As far as comfort goes, that’s God’s job. He’s the only one who can do it in a way that sticks because He’s the only one who totally understands what my life is like. That means that He knows full well what hard things are in it and He knows the wonders that are in it, so I can’t get away with lamenting long over the hard parts. It’s just not being honest to take a lopsided view of the situation. Mental and emotional integrity require that I keep an eye on both realities, even though grief bears emotions that add weight to that side of the equation. I have to add joy to the other end of it or I’ll lose my balance for sure.
As for the grief, I feel it in full color, own it, have a good cry when I need to, and then put it away and do something wonderful, or put on a funny movie, or listen to beautiful music, or spray on my favorite perfume. Deliberate joy is the key to overcoming the thing that threatens to take me down. (Note: if I’m in a flare though, the challenge becomes very different.)
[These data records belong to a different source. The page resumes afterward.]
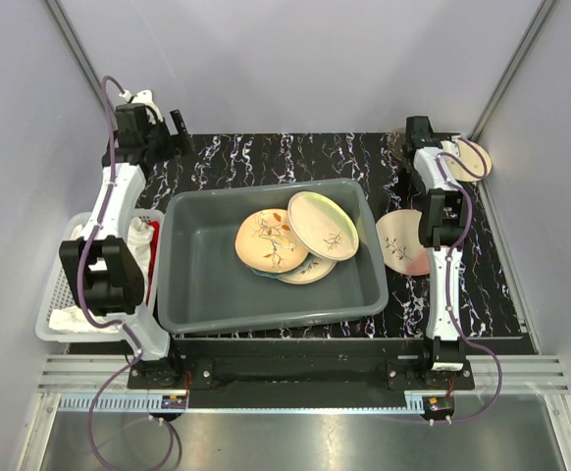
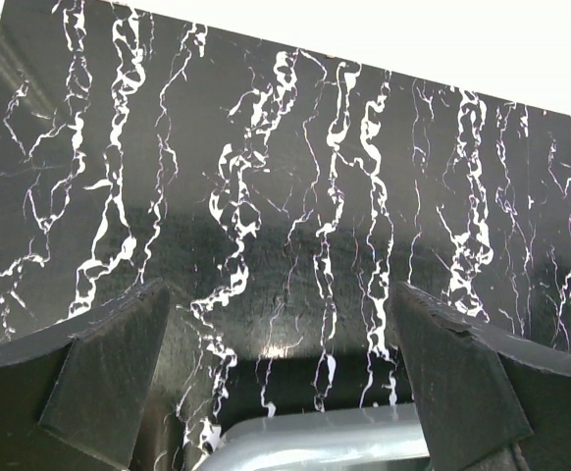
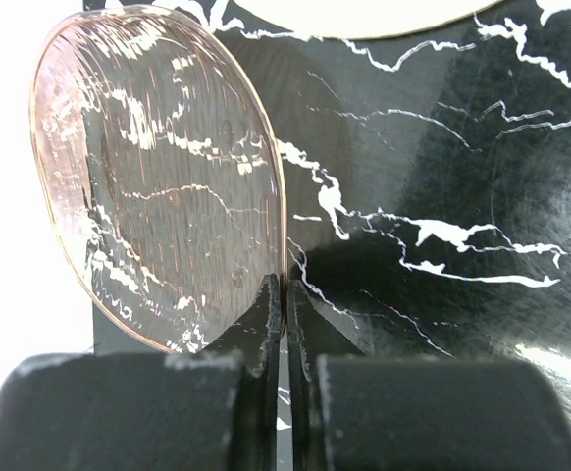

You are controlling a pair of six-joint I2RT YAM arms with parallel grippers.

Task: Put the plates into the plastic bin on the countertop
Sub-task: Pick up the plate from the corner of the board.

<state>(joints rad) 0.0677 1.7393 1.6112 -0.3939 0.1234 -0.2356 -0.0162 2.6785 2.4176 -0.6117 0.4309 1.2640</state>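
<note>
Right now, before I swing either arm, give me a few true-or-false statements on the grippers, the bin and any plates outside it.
1. The right gripper is shut on the rim of a clear pink-tinted plate. True.
2. The left gripper holds a plate. False: it is open and empty above the countertop.
3. The grey plastic bin holds at least three plates. True.
4. The white mesh basket sits right of the bin. False: it sits left of it.
5. Every plate is in the bin. False: a pink speckled plate lies on the countertop right of the bin, and a cream plate lies at the far right corner.
</note>
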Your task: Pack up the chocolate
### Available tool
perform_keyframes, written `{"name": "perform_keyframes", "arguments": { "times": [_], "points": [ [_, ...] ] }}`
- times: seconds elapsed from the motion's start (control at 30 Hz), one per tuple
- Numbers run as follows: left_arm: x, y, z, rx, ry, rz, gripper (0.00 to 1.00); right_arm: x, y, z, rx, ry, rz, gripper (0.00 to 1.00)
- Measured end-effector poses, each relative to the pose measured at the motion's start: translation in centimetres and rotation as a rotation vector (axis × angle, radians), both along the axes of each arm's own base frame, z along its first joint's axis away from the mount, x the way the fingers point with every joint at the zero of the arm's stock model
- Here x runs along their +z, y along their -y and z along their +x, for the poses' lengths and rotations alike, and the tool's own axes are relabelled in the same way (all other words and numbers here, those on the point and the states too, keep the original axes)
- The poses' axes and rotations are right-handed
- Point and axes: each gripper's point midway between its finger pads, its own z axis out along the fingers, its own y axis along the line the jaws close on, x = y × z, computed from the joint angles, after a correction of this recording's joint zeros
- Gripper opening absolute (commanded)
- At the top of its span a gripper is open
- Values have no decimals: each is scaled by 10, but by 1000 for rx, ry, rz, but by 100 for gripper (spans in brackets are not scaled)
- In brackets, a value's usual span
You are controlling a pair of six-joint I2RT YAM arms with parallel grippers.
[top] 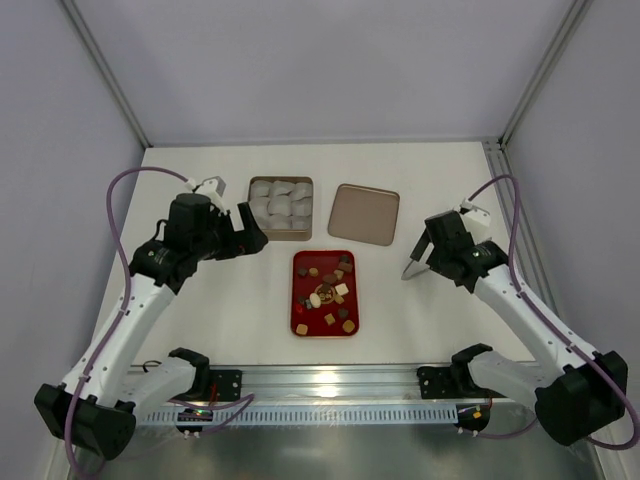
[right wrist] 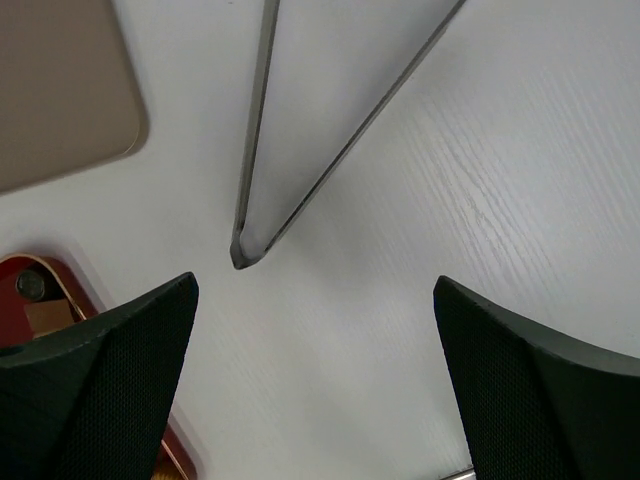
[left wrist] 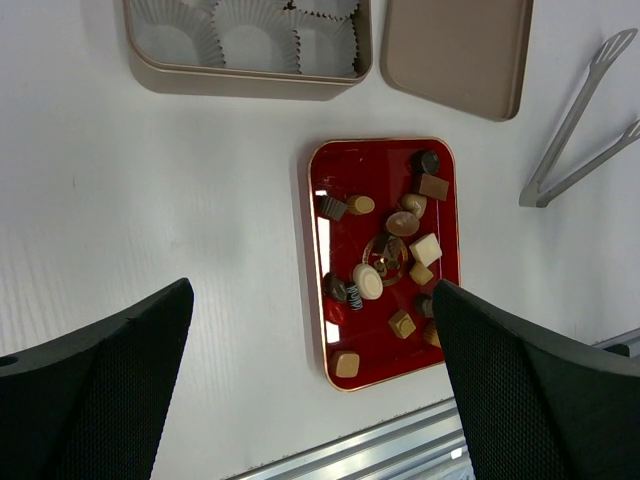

As for my beloved soup Italia, since one wonderful thing can replace another wonderful thing, I now have the joy of exploring Julia Child’s cookbooks to find another recipe for soup. Better yet, I’m going to experiment and invent a new recipe for Italian soup with no tomatoes, but with extra pepperoni, olives, onions, garlic, and wonderful fresh herbs. That’ll do.
We’re always better together!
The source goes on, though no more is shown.